**** EXTRACTED RECORDS ****

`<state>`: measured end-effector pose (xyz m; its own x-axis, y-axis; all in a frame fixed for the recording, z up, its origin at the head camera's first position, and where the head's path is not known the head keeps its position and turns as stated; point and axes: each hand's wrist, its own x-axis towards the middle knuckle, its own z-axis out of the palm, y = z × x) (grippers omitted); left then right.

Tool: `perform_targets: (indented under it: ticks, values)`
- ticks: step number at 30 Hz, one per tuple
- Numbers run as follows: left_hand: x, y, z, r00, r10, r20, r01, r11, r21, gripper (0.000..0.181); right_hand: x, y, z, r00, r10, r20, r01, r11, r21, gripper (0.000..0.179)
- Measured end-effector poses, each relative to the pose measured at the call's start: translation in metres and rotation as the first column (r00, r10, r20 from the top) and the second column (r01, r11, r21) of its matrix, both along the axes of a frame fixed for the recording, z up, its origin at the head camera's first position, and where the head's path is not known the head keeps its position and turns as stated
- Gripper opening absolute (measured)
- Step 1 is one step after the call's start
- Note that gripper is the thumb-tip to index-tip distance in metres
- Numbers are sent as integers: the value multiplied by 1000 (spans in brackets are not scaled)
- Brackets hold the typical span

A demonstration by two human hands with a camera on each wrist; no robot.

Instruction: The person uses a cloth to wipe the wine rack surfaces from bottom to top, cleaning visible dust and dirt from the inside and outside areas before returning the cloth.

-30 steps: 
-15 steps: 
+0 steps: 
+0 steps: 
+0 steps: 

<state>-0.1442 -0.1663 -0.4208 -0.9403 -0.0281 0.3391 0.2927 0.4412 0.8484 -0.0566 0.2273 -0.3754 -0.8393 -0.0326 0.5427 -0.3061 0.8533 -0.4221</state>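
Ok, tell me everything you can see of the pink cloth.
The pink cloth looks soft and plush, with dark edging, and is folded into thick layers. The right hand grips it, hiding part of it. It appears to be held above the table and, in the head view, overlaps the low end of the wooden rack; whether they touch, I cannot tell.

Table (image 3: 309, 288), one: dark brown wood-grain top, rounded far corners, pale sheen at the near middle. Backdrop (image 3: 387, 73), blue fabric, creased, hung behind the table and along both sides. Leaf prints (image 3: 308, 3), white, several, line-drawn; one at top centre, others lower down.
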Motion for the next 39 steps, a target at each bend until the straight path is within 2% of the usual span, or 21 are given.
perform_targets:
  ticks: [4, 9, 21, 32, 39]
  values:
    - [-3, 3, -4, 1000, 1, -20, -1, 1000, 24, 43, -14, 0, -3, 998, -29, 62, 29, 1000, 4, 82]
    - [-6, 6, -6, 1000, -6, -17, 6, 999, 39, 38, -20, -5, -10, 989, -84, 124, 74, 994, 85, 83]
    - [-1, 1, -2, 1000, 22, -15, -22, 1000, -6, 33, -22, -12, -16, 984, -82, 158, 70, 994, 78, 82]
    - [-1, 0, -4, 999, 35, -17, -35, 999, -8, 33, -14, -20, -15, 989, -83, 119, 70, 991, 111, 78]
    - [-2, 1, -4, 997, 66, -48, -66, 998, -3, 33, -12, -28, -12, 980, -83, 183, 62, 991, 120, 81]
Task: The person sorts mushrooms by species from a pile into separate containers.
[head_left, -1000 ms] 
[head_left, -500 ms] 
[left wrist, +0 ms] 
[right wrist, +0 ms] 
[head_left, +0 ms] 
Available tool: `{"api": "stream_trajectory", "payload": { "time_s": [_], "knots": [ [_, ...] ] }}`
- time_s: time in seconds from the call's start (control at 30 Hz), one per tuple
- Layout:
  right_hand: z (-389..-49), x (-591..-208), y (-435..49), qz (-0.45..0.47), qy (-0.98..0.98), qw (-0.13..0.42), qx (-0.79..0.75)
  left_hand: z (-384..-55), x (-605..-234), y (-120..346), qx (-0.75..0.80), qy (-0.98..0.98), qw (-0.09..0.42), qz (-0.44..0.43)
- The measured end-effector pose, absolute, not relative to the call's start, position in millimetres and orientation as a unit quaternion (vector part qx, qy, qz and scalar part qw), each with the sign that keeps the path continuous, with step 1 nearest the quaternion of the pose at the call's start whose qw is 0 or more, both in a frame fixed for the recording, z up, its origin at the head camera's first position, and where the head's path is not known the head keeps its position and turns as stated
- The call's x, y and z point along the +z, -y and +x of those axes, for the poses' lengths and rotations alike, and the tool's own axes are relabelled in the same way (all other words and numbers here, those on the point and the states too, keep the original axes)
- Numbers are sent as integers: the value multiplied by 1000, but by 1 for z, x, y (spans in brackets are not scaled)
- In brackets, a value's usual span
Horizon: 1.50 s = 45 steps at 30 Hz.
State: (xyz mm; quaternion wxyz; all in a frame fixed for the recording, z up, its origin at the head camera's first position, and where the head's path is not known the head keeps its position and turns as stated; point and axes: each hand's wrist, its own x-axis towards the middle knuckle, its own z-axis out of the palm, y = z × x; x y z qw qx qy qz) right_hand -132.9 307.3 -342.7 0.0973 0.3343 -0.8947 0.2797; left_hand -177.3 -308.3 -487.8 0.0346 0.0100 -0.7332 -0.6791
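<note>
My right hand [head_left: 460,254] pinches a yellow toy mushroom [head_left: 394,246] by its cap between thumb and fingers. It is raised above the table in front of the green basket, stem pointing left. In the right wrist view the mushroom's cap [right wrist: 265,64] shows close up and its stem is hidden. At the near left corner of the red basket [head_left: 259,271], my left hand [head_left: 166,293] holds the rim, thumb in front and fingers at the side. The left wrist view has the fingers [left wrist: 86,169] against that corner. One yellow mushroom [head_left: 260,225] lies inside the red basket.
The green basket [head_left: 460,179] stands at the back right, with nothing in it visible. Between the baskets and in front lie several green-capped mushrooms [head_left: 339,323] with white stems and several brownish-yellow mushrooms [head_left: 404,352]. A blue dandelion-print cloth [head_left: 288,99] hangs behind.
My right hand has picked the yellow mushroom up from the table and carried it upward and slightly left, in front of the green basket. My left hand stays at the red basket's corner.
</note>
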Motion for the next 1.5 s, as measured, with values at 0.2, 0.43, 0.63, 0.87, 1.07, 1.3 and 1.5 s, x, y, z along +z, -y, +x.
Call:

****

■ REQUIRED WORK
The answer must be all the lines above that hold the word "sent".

■ SOLUTION TO THIS TASK
- Numbers are sent as integers: the value multiplied by 1000 (spans in brackets are not scaled)
- Numbers are sent as integers: the value multiplied by 1000, but by 1 for z, x, y (spans in brackets are not scaled)

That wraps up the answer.